> _Required action_
Only the lines below between the ones containing "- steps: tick" and "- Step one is", inclusive, are to be reproduced, each exactly as it stands.

> _Exercise inputs_
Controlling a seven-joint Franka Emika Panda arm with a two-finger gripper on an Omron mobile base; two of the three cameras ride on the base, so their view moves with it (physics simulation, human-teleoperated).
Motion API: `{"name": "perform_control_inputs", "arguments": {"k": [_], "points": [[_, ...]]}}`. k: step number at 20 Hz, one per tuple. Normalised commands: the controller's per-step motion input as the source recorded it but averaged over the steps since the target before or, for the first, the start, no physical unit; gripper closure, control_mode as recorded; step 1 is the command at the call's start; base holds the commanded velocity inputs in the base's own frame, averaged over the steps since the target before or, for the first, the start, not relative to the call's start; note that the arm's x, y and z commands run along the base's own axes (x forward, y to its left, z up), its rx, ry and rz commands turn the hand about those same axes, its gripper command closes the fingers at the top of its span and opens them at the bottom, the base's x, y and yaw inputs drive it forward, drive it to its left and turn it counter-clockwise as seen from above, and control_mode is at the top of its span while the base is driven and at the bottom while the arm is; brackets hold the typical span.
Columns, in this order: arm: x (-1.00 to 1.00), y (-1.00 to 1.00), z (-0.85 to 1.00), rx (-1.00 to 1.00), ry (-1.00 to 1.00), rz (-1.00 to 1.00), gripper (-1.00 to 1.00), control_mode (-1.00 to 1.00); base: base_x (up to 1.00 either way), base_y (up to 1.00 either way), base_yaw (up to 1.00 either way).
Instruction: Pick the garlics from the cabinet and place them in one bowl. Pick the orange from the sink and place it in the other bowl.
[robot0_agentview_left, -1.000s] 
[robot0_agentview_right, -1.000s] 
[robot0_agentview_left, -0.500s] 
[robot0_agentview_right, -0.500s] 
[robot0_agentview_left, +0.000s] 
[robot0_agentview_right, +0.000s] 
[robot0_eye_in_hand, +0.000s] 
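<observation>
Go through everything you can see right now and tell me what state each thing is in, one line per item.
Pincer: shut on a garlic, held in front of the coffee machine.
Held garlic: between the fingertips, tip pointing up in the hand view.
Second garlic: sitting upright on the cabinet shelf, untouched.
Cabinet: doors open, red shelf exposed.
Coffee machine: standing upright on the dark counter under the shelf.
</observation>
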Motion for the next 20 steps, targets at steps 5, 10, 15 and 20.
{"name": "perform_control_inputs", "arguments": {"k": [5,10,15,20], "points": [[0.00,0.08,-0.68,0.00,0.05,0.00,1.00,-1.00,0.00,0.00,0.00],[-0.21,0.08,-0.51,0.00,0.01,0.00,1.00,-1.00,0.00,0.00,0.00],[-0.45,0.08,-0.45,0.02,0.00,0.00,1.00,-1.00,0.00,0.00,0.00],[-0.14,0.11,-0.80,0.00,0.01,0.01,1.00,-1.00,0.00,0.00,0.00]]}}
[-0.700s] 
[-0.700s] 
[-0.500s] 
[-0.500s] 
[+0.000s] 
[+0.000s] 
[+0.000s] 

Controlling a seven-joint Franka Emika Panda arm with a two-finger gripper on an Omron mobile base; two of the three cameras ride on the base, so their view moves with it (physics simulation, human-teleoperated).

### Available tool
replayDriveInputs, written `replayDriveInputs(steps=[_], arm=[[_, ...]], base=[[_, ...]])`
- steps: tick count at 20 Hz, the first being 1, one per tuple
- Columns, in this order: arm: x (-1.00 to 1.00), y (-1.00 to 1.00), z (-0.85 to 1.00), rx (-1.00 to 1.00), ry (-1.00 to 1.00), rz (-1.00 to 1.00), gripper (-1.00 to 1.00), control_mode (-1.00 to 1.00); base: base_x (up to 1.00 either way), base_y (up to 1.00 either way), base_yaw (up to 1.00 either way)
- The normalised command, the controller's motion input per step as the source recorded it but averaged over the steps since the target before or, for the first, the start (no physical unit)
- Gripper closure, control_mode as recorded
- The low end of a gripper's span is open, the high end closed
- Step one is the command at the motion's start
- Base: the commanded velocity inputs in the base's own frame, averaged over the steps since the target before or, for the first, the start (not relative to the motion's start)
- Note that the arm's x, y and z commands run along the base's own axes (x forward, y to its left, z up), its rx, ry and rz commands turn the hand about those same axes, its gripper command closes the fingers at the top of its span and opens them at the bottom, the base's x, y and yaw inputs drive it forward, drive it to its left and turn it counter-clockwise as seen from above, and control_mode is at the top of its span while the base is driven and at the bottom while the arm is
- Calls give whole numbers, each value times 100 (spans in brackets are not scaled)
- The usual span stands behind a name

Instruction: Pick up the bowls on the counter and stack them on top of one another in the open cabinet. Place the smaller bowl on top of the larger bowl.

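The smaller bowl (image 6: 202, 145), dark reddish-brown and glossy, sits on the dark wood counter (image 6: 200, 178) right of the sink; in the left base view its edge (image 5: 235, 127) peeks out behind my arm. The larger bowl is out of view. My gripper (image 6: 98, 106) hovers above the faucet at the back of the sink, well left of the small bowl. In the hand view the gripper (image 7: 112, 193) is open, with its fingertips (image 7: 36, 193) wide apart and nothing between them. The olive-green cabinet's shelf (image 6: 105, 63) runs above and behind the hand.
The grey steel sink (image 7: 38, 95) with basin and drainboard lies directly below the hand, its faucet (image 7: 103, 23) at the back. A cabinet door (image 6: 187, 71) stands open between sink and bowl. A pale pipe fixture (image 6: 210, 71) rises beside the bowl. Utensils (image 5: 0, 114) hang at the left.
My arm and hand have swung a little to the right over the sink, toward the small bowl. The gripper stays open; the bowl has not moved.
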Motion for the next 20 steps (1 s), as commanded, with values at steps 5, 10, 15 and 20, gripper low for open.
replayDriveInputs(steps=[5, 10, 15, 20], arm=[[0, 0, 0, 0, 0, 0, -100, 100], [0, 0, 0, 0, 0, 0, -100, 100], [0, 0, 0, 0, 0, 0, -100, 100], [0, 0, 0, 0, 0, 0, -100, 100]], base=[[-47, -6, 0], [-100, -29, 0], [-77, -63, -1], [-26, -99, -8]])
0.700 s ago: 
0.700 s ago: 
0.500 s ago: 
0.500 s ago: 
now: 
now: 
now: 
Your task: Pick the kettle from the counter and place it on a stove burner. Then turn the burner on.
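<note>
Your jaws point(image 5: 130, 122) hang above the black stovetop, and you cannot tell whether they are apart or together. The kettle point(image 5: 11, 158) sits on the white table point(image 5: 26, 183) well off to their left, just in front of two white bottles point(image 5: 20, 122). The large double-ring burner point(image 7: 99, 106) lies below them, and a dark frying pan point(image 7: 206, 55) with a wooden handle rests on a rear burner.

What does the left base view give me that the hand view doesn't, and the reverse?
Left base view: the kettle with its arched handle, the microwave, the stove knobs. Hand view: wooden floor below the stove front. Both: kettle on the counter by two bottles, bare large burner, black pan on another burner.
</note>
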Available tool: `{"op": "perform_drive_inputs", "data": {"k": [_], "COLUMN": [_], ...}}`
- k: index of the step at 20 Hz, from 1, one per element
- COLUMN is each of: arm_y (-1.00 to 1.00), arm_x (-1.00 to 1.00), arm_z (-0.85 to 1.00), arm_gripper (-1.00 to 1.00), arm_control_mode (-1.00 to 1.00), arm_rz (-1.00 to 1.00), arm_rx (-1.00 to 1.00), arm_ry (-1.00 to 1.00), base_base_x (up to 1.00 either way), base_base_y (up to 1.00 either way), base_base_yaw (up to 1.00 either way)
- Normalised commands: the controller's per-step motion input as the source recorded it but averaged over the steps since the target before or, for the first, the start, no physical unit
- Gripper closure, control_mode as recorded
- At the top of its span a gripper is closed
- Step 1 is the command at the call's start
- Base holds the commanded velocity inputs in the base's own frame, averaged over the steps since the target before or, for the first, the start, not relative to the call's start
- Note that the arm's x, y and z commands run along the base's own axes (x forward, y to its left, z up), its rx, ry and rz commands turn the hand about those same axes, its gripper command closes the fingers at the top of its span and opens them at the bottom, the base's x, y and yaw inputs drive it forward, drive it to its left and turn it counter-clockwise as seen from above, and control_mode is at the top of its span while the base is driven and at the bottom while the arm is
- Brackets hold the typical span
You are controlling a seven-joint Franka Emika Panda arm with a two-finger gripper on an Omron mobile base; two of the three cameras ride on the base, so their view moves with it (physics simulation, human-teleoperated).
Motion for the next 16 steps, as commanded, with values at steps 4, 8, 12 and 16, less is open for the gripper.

> _Result_
- steps: tick count at 20 Hz, the first being 1, one per tuple
- Columns, in this order: arm: x (-1.00 to 1.00), y (-1.00 to 1.00), z (-0.85 to 1.00), rx (-1.00 to 1.00), ry (-1.00 to 1.00), rz (-1.00 to 1.00), gripper (-1.00 to 1.00), control_mode (-1.00 to 1.00); base: base_x (up to 1.00 either way), base_y (up to 1.00 either way), base_yaw (up to 1.00 either way)
- The normalised command, the controller's motion input per step as the source recorded it but averaged over the steps since the target before or, for the first, the start (no physical unit)
- Gripper closure, control_mode as recorded
- The low end of a gripper's span is open, the high end closed
- Step one is the command at the motion's start

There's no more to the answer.